Leaving gifts to charity in your will

The International Day of Charity takes place annually in September, but did you know that one of the best ways to support a charity is to leave them a gift in your will? Many charities in the UK rely on donations left behind by their supporters, and any gift you leave could make a vital difference to the work of the organisation. There are many benefits to leaving money to a charity for your estate too, including tax relief. In this article, I will look at some of the most common questions people have about leaving money to charity in their will.

How can I leave money to charity in my will?

Generally speaking, there are two ways to leave money to charity in your will.

The first option is to very simply, specify any charities you wish to benefit from your will. Alternatively, you can leave money or property in a trust and leave it up to your trustees to decide.

Where you choose to name a specific charity, it is always best to include the charity number. Many charities have quite similar names, or the name of the charity may change, and you want to be sure your gift goes where it was intended.

If you choose to let the trustees decide where your money goes, you may wish to leave instructions to help guide them.

What can I leave to charity in my will?

You have several options for what to leave a charity in your will, and you may wish to consider what might benefit them the most. Your gift may be:

  • A cash amount
  • A specific property or asset
  • Your residuary estate or a share in your residuary estate (your residuary estate is what is left after other specified gifts, costs and tax).

Is it possible for family members to object to a gift left to charity in my will?

Under the Inheritance Act, you must make reasonable provision in your will for any dependants that you have. If your will fails to provide, a family member can contest any charitable gift in order to obtain the financial provision they are entitled to under the law.

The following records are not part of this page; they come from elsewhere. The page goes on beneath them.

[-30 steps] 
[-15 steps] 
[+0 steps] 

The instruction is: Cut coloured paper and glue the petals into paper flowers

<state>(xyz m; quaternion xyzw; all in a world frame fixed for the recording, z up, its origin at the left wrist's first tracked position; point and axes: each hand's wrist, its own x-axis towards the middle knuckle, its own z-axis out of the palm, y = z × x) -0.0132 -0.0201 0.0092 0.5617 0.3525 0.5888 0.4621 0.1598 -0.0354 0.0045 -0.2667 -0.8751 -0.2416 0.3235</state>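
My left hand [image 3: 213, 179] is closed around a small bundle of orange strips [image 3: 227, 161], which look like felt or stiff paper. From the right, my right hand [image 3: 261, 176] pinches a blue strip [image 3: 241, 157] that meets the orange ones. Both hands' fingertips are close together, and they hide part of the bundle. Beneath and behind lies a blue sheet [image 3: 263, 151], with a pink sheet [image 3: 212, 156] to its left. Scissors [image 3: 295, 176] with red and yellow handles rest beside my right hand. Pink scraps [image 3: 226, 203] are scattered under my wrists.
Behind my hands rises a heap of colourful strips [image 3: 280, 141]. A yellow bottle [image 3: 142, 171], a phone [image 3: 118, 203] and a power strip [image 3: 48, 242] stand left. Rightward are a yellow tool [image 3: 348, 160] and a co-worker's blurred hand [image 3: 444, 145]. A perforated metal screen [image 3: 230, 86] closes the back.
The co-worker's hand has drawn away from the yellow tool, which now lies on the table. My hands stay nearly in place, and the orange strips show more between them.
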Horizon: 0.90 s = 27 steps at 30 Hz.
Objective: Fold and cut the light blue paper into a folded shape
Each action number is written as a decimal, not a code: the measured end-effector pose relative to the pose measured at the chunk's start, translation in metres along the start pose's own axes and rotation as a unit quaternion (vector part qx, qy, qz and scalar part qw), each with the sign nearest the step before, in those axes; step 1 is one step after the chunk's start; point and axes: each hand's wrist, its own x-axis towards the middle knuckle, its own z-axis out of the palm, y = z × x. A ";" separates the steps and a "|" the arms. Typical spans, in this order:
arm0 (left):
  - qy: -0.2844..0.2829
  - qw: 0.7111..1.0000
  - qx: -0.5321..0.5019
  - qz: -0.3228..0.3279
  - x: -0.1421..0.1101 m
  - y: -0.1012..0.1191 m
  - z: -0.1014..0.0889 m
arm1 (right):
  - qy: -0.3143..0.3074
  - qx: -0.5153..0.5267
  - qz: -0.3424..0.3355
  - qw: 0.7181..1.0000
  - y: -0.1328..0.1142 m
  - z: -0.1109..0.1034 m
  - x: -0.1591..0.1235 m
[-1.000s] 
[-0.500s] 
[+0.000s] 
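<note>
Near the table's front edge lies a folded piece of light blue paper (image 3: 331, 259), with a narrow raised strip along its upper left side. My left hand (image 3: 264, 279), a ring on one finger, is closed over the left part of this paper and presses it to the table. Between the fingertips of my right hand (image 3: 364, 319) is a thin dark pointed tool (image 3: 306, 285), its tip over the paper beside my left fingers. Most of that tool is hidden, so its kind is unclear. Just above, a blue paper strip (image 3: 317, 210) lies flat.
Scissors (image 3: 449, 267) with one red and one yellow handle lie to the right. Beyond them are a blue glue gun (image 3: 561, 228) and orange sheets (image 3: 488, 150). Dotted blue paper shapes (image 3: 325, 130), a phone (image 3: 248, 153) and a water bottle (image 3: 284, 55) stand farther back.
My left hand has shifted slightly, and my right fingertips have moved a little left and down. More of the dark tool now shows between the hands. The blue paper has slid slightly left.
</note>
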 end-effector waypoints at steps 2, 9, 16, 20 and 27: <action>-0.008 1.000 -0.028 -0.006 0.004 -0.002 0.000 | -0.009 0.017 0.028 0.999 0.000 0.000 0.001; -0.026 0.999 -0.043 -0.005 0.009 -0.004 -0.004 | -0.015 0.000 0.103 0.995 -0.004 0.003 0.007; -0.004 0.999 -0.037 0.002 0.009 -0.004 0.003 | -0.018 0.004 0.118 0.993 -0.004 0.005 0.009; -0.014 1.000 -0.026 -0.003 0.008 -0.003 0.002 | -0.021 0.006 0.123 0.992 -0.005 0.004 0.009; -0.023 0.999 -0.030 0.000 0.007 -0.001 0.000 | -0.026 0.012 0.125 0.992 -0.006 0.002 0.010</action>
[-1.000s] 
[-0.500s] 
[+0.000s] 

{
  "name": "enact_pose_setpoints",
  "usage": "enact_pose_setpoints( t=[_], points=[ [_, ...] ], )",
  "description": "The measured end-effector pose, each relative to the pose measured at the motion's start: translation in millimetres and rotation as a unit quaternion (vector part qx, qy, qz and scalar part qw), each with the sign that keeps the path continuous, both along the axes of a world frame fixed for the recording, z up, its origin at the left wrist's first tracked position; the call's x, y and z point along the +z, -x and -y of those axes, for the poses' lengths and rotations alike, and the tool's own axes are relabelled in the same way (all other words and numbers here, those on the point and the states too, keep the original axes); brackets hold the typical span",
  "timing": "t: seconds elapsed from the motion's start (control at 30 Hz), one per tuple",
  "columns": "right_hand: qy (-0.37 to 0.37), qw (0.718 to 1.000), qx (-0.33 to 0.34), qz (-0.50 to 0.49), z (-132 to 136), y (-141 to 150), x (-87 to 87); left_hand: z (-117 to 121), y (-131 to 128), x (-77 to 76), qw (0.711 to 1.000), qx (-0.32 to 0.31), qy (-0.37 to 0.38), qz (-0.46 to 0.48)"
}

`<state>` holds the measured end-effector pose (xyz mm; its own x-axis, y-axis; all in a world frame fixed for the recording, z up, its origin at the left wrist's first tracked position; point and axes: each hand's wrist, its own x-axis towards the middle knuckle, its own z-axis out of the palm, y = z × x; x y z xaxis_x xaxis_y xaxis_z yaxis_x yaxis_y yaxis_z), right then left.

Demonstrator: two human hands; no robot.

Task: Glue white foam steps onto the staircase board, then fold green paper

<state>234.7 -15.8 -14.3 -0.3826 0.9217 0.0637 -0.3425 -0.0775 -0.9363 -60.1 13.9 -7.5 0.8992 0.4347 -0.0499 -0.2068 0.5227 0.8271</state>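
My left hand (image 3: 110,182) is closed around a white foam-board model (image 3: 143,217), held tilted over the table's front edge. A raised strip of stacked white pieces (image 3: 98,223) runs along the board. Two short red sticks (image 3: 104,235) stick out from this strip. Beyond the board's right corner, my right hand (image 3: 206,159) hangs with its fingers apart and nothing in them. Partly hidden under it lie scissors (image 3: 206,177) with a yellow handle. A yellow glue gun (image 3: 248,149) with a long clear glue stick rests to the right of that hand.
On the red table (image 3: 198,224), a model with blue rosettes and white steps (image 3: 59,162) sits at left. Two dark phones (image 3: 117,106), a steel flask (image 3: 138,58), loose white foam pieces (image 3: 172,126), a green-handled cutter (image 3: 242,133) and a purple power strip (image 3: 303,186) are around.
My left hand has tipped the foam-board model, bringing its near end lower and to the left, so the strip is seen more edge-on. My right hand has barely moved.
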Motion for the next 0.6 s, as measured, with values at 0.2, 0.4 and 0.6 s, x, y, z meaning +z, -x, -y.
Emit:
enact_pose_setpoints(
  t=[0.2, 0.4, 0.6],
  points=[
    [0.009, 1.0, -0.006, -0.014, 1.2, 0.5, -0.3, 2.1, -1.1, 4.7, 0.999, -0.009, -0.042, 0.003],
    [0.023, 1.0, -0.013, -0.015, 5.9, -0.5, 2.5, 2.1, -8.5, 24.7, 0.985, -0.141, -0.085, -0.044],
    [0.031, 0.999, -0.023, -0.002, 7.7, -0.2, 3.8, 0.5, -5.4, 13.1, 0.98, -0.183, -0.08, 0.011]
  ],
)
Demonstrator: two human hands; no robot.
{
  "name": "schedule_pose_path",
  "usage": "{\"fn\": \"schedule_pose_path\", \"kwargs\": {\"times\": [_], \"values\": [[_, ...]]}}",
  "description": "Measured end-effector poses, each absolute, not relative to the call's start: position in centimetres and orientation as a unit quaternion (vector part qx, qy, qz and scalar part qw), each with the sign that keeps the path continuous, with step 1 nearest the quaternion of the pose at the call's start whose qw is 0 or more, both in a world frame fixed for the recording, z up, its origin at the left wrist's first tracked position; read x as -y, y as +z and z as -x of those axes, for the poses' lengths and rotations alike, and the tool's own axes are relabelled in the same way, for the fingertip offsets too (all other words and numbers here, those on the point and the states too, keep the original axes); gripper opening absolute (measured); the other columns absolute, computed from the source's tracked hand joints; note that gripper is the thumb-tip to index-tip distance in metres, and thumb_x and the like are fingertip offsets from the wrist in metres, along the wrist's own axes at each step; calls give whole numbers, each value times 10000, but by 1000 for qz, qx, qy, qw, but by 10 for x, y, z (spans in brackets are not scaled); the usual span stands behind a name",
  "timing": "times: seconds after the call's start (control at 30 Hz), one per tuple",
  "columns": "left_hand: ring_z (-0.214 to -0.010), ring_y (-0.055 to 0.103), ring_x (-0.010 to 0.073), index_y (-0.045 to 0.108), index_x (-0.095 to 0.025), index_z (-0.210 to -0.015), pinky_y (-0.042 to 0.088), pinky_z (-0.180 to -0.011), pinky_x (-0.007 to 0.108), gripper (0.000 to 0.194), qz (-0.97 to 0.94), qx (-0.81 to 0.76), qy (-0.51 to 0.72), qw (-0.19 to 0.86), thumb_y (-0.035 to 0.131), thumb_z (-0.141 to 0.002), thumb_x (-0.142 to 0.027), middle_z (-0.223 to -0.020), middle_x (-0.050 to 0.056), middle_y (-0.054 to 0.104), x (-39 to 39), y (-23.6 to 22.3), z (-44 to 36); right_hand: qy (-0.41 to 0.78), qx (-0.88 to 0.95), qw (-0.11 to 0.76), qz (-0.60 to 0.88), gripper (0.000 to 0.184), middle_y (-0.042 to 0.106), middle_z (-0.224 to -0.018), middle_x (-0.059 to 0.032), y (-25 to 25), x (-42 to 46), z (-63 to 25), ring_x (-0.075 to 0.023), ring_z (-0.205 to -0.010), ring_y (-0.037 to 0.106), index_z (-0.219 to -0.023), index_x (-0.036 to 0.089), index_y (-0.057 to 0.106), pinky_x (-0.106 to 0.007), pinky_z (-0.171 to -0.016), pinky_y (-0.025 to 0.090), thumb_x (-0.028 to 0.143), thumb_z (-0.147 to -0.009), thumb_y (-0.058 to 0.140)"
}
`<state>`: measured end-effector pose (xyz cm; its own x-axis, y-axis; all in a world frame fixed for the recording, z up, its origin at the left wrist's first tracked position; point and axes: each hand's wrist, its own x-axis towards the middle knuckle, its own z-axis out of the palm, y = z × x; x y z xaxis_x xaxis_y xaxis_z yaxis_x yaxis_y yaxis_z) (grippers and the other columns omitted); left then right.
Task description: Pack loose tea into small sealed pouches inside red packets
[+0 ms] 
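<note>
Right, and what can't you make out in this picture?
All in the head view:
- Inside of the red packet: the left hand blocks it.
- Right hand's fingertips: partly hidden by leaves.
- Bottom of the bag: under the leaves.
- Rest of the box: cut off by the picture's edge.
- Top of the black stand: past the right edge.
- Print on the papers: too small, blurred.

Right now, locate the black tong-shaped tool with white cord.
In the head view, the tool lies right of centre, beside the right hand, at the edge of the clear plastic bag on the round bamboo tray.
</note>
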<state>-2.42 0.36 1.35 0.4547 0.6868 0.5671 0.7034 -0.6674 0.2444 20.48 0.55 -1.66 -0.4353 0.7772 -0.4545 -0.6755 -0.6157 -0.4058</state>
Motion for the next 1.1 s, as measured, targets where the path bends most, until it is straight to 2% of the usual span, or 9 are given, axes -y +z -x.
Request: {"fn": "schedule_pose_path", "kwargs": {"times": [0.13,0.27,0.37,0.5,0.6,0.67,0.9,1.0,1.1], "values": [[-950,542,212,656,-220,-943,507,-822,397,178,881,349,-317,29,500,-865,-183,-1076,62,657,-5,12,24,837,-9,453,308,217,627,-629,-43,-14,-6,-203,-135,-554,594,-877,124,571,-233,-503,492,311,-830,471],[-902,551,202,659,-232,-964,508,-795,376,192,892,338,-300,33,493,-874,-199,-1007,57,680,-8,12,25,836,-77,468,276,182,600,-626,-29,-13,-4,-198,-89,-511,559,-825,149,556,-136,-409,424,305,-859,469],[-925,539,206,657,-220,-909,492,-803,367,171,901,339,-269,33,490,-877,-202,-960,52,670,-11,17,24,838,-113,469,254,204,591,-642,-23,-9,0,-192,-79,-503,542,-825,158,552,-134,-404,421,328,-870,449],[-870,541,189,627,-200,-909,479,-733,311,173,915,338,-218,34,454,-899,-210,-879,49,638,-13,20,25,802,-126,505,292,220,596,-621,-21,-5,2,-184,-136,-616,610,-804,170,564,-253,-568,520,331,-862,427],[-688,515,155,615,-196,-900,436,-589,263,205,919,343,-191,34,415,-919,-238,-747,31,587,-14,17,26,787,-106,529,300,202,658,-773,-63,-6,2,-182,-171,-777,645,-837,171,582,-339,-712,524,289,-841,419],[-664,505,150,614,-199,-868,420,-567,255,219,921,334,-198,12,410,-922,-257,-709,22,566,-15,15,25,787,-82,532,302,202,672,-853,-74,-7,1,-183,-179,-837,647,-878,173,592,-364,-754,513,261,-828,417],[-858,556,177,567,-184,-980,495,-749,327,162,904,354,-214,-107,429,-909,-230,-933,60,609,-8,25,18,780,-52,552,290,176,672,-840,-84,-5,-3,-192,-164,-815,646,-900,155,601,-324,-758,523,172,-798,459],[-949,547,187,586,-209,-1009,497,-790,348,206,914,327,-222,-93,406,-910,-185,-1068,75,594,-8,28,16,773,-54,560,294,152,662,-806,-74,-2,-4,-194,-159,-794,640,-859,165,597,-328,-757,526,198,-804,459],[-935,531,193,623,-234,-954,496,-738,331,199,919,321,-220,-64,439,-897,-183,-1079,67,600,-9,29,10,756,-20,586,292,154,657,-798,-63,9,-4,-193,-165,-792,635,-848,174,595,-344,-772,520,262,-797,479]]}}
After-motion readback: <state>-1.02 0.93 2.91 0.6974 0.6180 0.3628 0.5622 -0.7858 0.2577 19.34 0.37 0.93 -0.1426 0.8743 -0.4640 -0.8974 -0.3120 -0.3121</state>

Alternatively, it is possible for a family member to contest the will on the grounds that you were under undue influence or not of sound mind when you made the gift.

Do I need to pay tax on charitable gifts in my will?

Any gift left to a UK charity is free of inheritance tax liability. However, if you wish to make a gift to a charity outside the UK, the situation is more complex. Not only are charitable gifts tax-free but leaving gifts to charity in your will could mitigate your tax liability overall. When you leave at least 10% of your estate to charity, the inheritance tax liability of the rest of your estate falls to 36%.

To discuss this, or any other related matter with Jordan directly, please call 01483 887766, email info@hartbrown.co.uk or start a live chat today.

*This is not legal advice; it is intended to provide information of general interest about current legal issues.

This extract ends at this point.